TASK ITEM:
Look for "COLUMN" in every line of the listing. Copy the lines that have it.
BEGIN PROVIDED MATERIAL
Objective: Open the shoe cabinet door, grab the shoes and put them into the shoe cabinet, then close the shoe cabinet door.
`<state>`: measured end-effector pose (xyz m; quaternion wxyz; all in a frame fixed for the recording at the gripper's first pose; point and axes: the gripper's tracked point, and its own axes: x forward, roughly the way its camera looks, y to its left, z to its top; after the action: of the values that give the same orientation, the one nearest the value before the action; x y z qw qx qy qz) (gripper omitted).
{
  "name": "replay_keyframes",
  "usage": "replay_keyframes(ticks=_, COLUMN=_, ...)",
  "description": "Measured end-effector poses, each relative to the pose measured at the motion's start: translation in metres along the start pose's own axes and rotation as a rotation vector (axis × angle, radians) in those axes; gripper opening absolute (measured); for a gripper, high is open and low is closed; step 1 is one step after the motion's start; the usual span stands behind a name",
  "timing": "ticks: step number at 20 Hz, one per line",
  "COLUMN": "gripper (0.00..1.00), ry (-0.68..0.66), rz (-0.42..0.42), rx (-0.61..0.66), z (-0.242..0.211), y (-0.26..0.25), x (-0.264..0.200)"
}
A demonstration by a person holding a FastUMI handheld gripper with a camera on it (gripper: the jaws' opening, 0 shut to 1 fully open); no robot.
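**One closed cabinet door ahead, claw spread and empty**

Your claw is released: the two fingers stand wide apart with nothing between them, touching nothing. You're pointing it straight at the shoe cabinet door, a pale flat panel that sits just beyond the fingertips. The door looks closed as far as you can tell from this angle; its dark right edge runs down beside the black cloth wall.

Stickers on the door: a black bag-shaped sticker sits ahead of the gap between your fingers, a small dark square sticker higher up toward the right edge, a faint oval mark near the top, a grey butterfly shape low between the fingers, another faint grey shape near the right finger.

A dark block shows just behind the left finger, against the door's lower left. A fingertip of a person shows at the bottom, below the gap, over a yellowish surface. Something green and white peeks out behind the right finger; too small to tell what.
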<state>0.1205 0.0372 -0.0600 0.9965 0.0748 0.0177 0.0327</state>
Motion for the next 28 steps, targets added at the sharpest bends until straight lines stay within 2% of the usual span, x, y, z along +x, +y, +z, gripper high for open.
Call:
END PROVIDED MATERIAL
WRITTEN REPLY:
  "usage": "replay_keyframes(ticks=_, COLUMN=_, ...)",
  "COLUMN": "gripper (0.00..1.00), ry (-0.68..0.66), rz (-0.42..0.42), rx (-0.61..0.66), z (-0.242..0.211), y (-0.26..0.25), x (-0.264..0.200)"

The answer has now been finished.